▶ REQUIRED ACTION
Would you retype the entries from the first line to the line bearing "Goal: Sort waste", both included, leaving out every picture?

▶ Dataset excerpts
◆ ◆ ◆

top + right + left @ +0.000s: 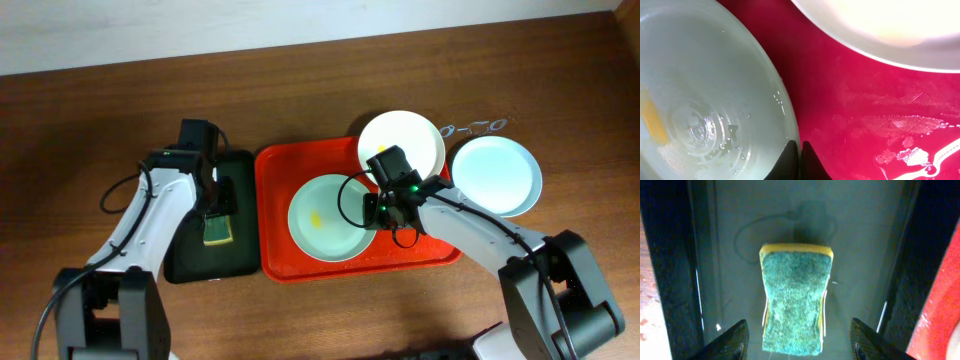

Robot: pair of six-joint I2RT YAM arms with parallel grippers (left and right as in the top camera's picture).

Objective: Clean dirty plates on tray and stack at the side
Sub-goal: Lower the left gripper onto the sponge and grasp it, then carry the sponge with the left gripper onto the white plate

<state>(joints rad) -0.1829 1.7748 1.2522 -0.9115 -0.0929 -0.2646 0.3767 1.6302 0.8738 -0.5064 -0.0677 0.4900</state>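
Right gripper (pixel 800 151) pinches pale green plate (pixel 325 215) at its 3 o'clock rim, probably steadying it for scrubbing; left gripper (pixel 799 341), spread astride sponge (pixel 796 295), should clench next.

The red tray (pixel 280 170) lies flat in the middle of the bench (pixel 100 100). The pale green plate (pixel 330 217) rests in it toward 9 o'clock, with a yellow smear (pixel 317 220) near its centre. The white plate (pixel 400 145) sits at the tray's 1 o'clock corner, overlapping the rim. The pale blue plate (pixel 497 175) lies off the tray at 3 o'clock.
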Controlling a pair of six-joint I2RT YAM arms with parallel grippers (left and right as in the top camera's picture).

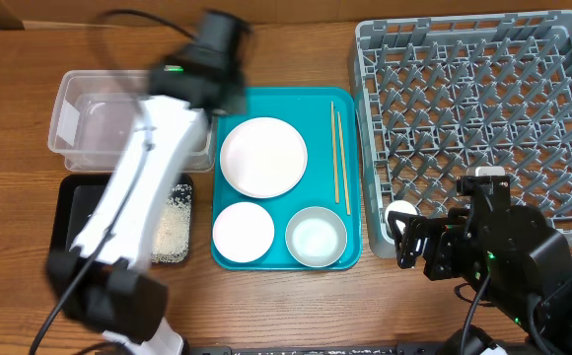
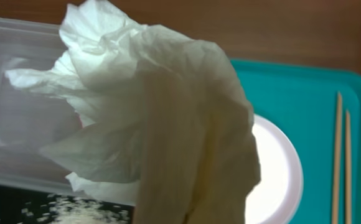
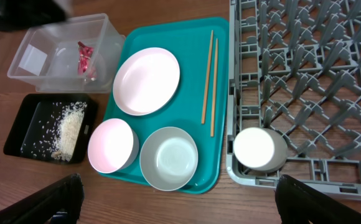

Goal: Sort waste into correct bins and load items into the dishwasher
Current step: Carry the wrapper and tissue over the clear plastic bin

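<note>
My left gripper (image 1: 210, 91) hangs over the edge between the clear tub (image 1: 89, 123) and the teal tray, shut on the crumpled white paper scrap (image 2: 149, 106), which hides its fingers. The red wrapper (image 3: 84, 56) lies in the clear tub (image 3: 37, 62). Rice grains (image 3: 68, 127) lie in the black tray (image 1: 79, 202). The white plate (image 1: 263, 156), pink bowl (image 1: 244, 232), whitish bowl (image 1: 317, 238) and two chopsticks (image 1: 337, 158) rest on the teal tray. The white cup (image 3: 258, 149) sits in the near left corner of the grey dish rack (image 1: 483, 108). My right gripper (image 3: 183, 208) is open and empty, in front of the cup.
The teal serving tray (image 1: 350, 251) lies between the bins and the rack. My left arm (image 1: 138, 187) crosses above the black tray and tub. Bare wooden table (image 3: 168, 205) runs along the front edge.
</note>
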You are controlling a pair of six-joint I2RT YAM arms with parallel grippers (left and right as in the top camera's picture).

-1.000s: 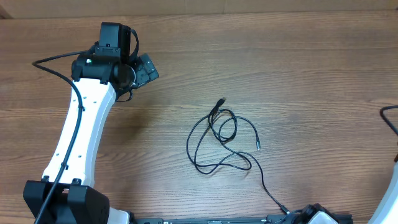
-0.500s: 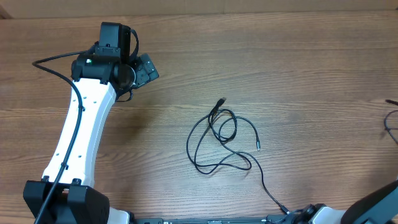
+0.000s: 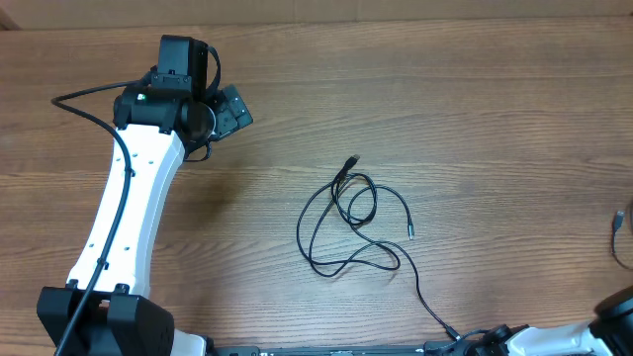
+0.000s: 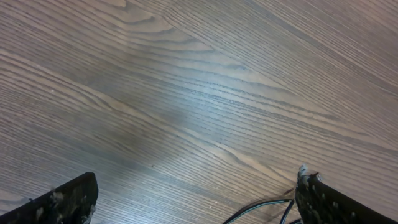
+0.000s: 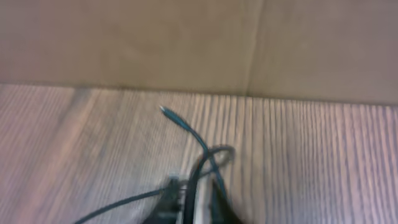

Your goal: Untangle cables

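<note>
Wood table (image 3: 475, 119), tan wall (image 5: 124, 43); cables (image 3: 343, 178) looped; left claw (image 4: 199, 199) agape; right claw (image 5: 193, 204) unclear, blurred.

A wooden table (image 3: 475, 119) with brown, wavy grain spreads beneath and on every side of the left gripper (image 4: 199, 208). Just ahead of that gripper, a soft pale sheen (image 4: 186, 109) of light lies across the grain, with duller, darker wood to either side. Farther ahead, past the table's far edge, stands a plain tan wall (image 5: 124, 43) with 1 vertical seam (image 5: 252, 46).
</note>
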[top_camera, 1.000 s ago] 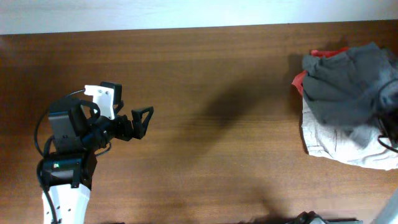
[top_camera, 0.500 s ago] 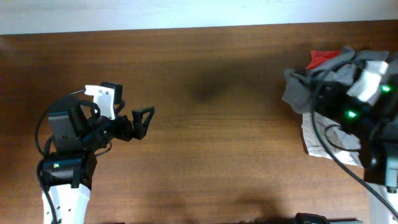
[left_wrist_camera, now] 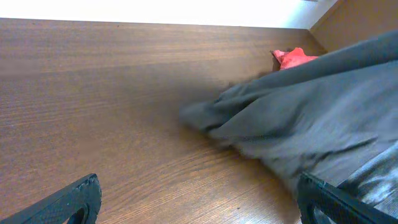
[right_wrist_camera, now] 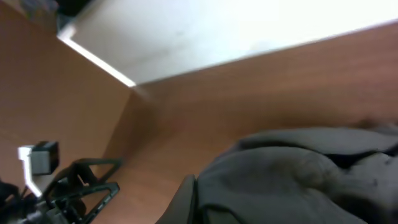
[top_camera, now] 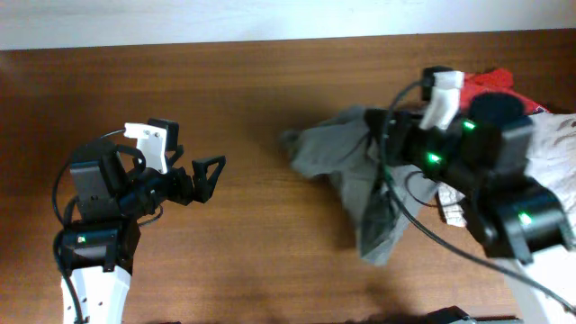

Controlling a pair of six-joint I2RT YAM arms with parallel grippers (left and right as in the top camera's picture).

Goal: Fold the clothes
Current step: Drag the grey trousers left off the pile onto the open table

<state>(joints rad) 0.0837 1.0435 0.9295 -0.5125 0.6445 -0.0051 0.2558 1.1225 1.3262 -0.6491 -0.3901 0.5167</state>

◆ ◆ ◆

▶ EXERCISE RESULT
top + right + left @ +0.000s: 

Robot: pair of six-joint I2RT YAM arms with parallel grippers (left and right as in the top camera's picture).

Objective: Clean dirty plates on tray and stack at the side
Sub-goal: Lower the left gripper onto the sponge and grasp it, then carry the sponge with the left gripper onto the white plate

<state>(joints rad) -0.1829 1.7748 1.2522 -0.9115 -0.0929 -0.2646 0.3767 1.6302 0.8738 -0.5064 -0.0677 0.4900</state>
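Right gripper (pixel 800 151) pinches pale green plate (pixel 325 215) at its 3 o'clock rim, probably steadying it for scrubbing; left gripper (pixel 799 341), spread astride sponge (pixel 796 295), should clench next.

The red tray (pixel 280 170) lies flat in the middle of the bench (pixel 100 100). The pale green plate (pixel 330 217) rests in it toward 9 o'clock, with a yellow smear (pixel 317 220) near its centre. The white plate (pixel 400 145) sits at the tray's 1 o'clock corner, overlapping the rim. The pale blue plate (pixel 497 175) lies off the tray at 3 o'clock.
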Controlling a pair of six-joint I2RT YAM arms with parallel grippers (left and right as in the top camera's picture).


Goal: Sort waste into correct bins and load items into the dishwasher

What this exercise needed has been supplied.